子どもの頃のプレゼントの定番は、リカちゃん人形とシルバニアファミリーだった。11月のお誕生日とクリスマスは2カ月連続で必ず。両親と母方の東京にいる祖母には、それぞれお家、家具、お人形と、うまく分配してリクエストしていた。
田舎に住む父方の祖父母からは、お正月用のお餅やみかんなどと一緒のダンボールで届いた。きっと近くのデパートでわからないなりに探したものを送ってくれていたんだろう。開けてみるとシルバニアファミリーのクマの家族はなぜかお父さん抜きのものだった。しかも、もう全員持っている。
今思うと祖父母が孫のために選んでくれた本当にありがたいプレゼントなのだけれど、当時は、ちょっとがっかりした。しかたがないので、ダブってしまったクマのお母さんと男の子、女の子は、双子の妹家族が離婚して出戻ったという境遇にし、赤い屋根のお家の2階の狭い部屋をあてがった。ところが、この子たちは意外にも、複雑な設定のごっこ遊びのなかで大いに活躍したのだった。
とにかく、狭く、ちいさな世界が好きだった。私の想像力だけで支えられている場所。誰にも邪魔されない幸せな空間。絵本でいうと、それはもうこみねゆらさんの世界! ため息が出るほど美しく繊細で、ちいさな愛しいモノたちがぎゅっと閉じ込められた宝箱だ。
らいおんbooksが編集を手掛けたこみねゆらさんの『もりのちいさなしたてやさん』も、ちいさなひとたちが織りなす優しい物語。しばらく品切れしていたのだけれど、文溪堂さんから新たに出版いただくことになった。ゆらさんのちいさな世界には、私の欲しかったものがぎゅうっと詰まってる。この絵本が再び多くの読者に届けられる機会を得たと思うと本当にうれしい。

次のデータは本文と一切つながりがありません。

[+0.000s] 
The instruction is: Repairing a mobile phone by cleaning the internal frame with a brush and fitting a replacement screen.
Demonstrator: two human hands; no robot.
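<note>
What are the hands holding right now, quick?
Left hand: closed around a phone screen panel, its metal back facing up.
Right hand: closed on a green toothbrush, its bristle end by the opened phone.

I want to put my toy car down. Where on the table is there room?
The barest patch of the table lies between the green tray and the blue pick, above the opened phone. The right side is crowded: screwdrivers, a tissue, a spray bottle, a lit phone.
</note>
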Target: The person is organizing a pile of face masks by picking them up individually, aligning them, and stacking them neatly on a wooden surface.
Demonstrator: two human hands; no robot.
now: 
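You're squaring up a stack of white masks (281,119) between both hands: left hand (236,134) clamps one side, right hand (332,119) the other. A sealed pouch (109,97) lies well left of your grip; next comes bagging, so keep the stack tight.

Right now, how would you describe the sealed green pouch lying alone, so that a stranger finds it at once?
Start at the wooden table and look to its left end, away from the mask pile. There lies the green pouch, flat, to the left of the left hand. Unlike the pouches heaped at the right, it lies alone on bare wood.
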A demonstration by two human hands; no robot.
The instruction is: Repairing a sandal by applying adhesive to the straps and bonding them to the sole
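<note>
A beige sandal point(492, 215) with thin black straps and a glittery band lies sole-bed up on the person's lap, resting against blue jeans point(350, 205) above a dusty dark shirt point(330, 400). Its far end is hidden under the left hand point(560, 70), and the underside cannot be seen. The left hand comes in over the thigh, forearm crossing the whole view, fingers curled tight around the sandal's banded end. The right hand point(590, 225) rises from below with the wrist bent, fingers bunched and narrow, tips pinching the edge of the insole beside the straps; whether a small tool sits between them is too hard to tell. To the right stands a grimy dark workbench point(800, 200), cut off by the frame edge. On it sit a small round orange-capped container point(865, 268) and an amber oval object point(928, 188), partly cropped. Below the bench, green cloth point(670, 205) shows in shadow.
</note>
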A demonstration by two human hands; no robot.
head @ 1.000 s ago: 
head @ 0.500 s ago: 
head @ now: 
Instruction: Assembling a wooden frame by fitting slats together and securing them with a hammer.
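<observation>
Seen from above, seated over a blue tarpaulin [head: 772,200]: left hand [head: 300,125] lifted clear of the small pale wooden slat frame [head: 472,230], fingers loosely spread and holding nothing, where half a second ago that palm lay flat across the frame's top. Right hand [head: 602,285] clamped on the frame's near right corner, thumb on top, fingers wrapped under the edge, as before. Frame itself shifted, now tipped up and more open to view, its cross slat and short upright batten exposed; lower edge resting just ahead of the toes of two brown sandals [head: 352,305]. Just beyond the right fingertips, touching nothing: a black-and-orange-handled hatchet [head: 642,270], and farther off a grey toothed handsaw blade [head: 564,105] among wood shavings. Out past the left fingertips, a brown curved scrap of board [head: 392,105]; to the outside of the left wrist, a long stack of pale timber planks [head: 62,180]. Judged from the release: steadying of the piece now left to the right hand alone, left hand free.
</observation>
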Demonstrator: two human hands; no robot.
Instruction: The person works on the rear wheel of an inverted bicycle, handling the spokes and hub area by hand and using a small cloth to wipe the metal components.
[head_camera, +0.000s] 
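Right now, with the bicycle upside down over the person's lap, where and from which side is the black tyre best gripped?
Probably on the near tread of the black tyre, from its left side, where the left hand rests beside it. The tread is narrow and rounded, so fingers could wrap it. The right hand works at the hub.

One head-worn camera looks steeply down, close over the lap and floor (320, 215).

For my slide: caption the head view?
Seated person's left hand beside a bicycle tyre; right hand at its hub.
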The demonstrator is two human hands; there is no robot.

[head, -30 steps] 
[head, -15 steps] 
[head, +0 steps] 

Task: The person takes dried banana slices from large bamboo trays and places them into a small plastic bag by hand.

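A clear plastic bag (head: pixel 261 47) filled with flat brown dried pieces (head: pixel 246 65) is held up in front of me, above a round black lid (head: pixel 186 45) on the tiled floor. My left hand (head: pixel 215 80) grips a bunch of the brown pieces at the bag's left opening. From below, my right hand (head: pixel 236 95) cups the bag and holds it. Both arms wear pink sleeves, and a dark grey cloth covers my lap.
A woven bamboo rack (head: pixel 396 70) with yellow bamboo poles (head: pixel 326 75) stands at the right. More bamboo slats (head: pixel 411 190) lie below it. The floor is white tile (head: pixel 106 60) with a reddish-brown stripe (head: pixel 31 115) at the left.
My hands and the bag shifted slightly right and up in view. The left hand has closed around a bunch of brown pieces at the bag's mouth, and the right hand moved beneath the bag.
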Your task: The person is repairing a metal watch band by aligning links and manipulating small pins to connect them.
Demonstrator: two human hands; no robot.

姪にプレゼントを買うようになってから、リカちゃんとシルバニアへの愛が再燃している。大人はいい。誕生日もクリスマスも関係なく、手に入れることができる。先日は後輩と3人で、越谷の「シルバニア 森のキッチン」というレストランに行った。勇んで予約したのに、お客さんは私たちだけだった。観客3人でショコラウサギちゃんのステージを観た。人数が少ないから、神対応のショコラウサギちゃん。でも、やっぱりおおきいと怖いな。ミッキーは会えると本当にうれしいけど、シルバニアはやっぱり、ちいさいほうがいいな。
限定のシルバニアを大人買いし、満足して家路につく。そして飽かずに眺めるのだ。私だけのちいさな世界を。